2011/05/28

güldüm

küçükken yaz tatili gelsinde erken kalkmayalım..kuzenlerim gelsin koşup oynayalım diye nasıl heveslenirdim.oysa zaten hep tatil gibiydi hayat yine de yetmezdi. şimdi tatil yapayım diye beklediğim bir tarih bulamıyorsam büyüdüm demektir hemde eşşek kadar olmuşumdur.
geçen cafede çocuk kitabı okurken yakalandım.finlandiyalıların geleneklerini anlatan bir kitaptı kendisi pekte hoştu tavsiye ederim onların gelenekleri hakkında bir büyük çocuk kadar fikrimde oldu.gerçi garson bana ay sen çocuk kitabı mı okuyorsun diye gözlerini kısarak seslensede utanmadım sonuna kadar okudum bunlar çok güzel oluyor diyince o da ne var ben içinden eşek çıkan 3 boyutlu çocuk kitaplarıda seviyorum diyince hafiften sevinirken bende itiraf ettim onlara bayıldığımı.hala ayşegül okuyorum bazı geceler.koca eşek diyebilirsiniz ama yeterince büyümüş insan varken hiç niyetim yok mertebe mi yükseltmeye.

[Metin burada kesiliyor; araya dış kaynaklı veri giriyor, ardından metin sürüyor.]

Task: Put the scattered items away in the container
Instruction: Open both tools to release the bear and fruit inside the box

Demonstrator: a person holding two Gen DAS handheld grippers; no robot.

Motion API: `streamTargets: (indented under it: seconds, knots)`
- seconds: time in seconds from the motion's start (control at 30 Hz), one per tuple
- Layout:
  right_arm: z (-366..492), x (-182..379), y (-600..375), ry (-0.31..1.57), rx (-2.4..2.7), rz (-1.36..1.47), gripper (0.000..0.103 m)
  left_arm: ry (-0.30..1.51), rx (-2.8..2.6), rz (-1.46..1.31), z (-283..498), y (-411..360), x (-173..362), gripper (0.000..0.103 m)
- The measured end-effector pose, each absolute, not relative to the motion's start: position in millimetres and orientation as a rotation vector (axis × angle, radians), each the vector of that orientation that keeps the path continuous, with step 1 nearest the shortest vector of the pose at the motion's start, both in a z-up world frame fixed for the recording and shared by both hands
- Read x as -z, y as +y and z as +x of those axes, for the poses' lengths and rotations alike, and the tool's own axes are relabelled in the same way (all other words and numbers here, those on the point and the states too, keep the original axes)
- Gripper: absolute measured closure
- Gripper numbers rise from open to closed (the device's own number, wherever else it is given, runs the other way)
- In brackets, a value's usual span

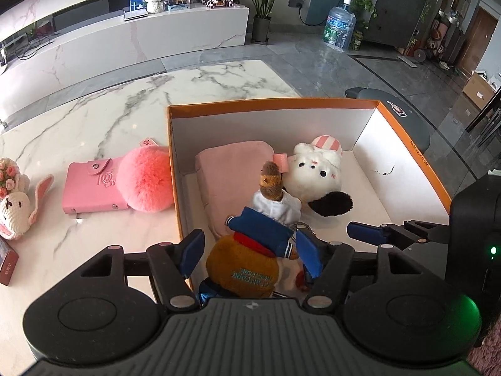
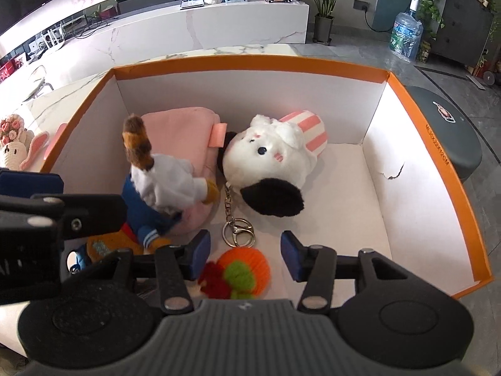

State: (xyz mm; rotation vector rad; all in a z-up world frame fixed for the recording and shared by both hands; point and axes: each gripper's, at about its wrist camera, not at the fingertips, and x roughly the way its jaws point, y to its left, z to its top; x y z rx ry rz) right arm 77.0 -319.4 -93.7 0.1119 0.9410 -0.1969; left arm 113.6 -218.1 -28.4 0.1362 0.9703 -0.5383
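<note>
An orange-rimmed white box (image 1: 410,144) (image 2: 438,144) holds a pink pouch (image 1: 225,172) (image 2: 184,131), a white plush with a striped hat (image 1: 316,169) (image 2: 269,163) and its keyring (image 2: 238,228). My left gripper (image 1: 250,250) is open around a brown plush doll in a blue and white outfit (image 1: 250,260) (image 2: 162,185) lying in the box's near left corner. My right gripper (image 2: 244,253) is open above an orange knitted toy (image 2: 244,269) on the box floor; its fingers (image 1: 366,232) show in the left wrist view.
On the marble table (image 1: 109,119) left of the box lie a pink wallet (image 1: 90,188), a pink pompom (image 1: 147,178), a crocheted bunny (image 1: 15,206) (image 2: 15,150) and a red box (image 1: 7,266). A grey stool (image 2: 447,125) stands right of the box.
</note>
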Motion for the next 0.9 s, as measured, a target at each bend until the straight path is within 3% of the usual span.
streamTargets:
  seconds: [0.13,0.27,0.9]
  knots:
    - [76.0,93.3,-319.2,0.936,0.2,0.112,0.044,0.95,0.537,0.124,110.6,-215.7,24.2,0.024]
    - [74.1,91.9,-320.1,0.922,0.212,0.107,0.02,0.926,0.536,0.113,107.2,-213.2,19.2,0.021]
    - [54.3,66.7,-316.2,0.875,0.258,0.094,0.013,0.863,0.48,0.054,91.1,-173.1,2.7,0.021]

bu arala şöyle genel bir serzenişimde olsun;
insanlık olarak herkesin zevkinin ayrı olduğunu öğrenmeye niyetlenmeliyiz artık.sen elma seviyorsun diye ben armut yediğimde senden çokta farklı değilim aslında.

2011/05/20

yeni strateji''kadın''

bugün bir arkadaşımla konuşurken blogumun neden izleyicisinin az olduğunu aslında tamda izlenesi konular paylaşmadığıma bağladım.başka etkenlerde var aslında.
böyle aslında diyorum kadın& cinsellik gibi konulardan mı bahsetsem ?
ya da böyle cilt bakım önerileri.. kırılan tırnağa ,siyah noktalara çözüm?saç diplerinin erken gelmesi ya da boya sonrası saçınızı erkek arkadaşınızın nasıl anlamasını sağlarsınız falan?
saçlarını bile taramayan(kıvırcık ondan yahu düz olsa valla tararım) ya da ne bilim tırnaklarını kesmenin dışında bi işlem uygulamayan biri olarak bunu nasıl yapabilirim diye düşünüyorum...
kızlar yurdunda kalmış bir insan olarak güne 1 saat önceden başlayan saçlarını fönledikten sonra makyaj yapan ardından losyonlar falan süren tüm tanıdıklarıma inat 15dk da hazırlanan şu paspal halimle bunu nasıl yapabilirim?
bunca bilgiyi nasıl öğrenicem. saç tonları yerine resimdeki ton geçişlerinden mi bahsetsem? dudakların dolgunluğunu nasıl belli edilebileceğini ya da erkek arkadaşınızı etkilemenin 10 geçerli yolunu bulmak? yıllarca tek bir insanı sevip onuda elde edememiş biri olarak bunu başarabilir miyim sizce?zayıflamanın sırrını size söylesem şişman diyetisyen,aşk acısının çaresini desem çakma aşk doktoru olabilir miyim diye düşünüyorum.
saç rengini değiştirip soran arkadaşıma hep böyle değil miydi sorusunu yönelten ben.
okul projeleri için nalburdur,marangozdur gezmek yerine hem bazı bölümdeşlerim ve hem cinslerim gibi kuaför salonuna gitsem şöle bi tazelensem.spor salonuna gidip zayıflarken hocama aşık olsam.. strateji geliştirsem tüm kızlar toplanıp plan yapsak aslında?
içip içip aşık olduğum erkeğe mesajlar atsam sonra burda desem ay çok utanıyorum.utanmadan önce birine aşıkta olmam gerekiyor onu farkettim! hatta sonra stratejileri el birliğiyle yaparız burda şunuda dene bunuda dene gibisinden.hatta hiç düşünmediğim gelinlik modelinide düşünürüz birlikte bunca şey konuşulurda pembe rüya evlilik olmaz mı işin içinde!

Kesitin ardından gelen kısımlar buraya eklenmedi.